= Beginning of Section =
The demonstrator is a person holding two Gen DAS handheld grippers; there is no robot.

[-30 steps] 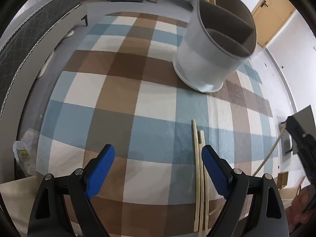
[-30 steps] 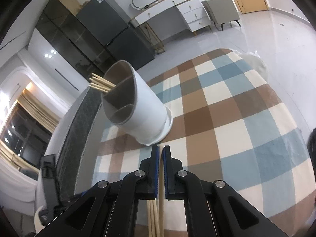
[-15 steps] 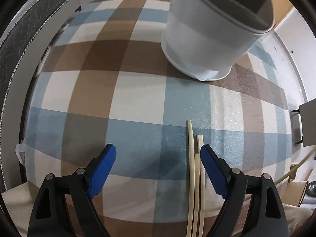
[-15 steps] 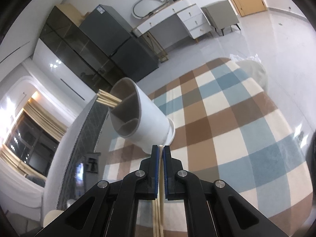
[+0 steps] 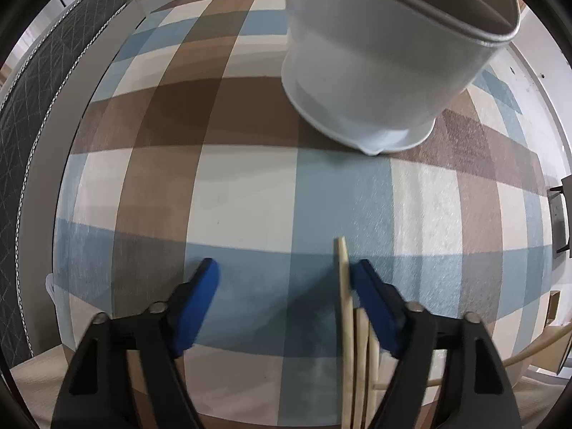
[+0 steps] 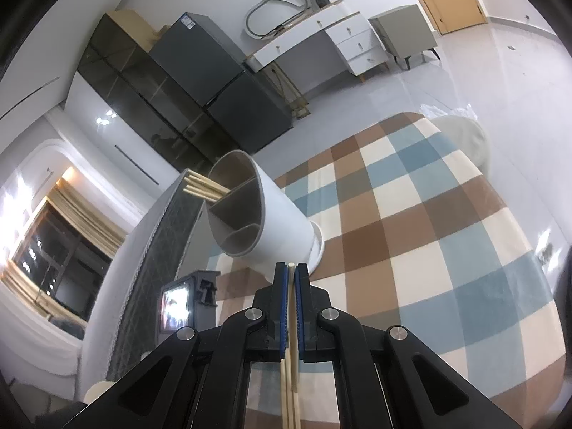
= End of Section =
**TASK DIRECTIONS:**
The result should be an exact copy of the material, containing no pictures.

**THE ANSWER:**
The demonstrator is a person holding two Gen DAS handheld grippers; there is no robot.

[-30 steps] 
[-30 steps] 
[-15 steps] 
[-15 steps] 
[+0 steps] 
[+0 steps] 

This output is now complete.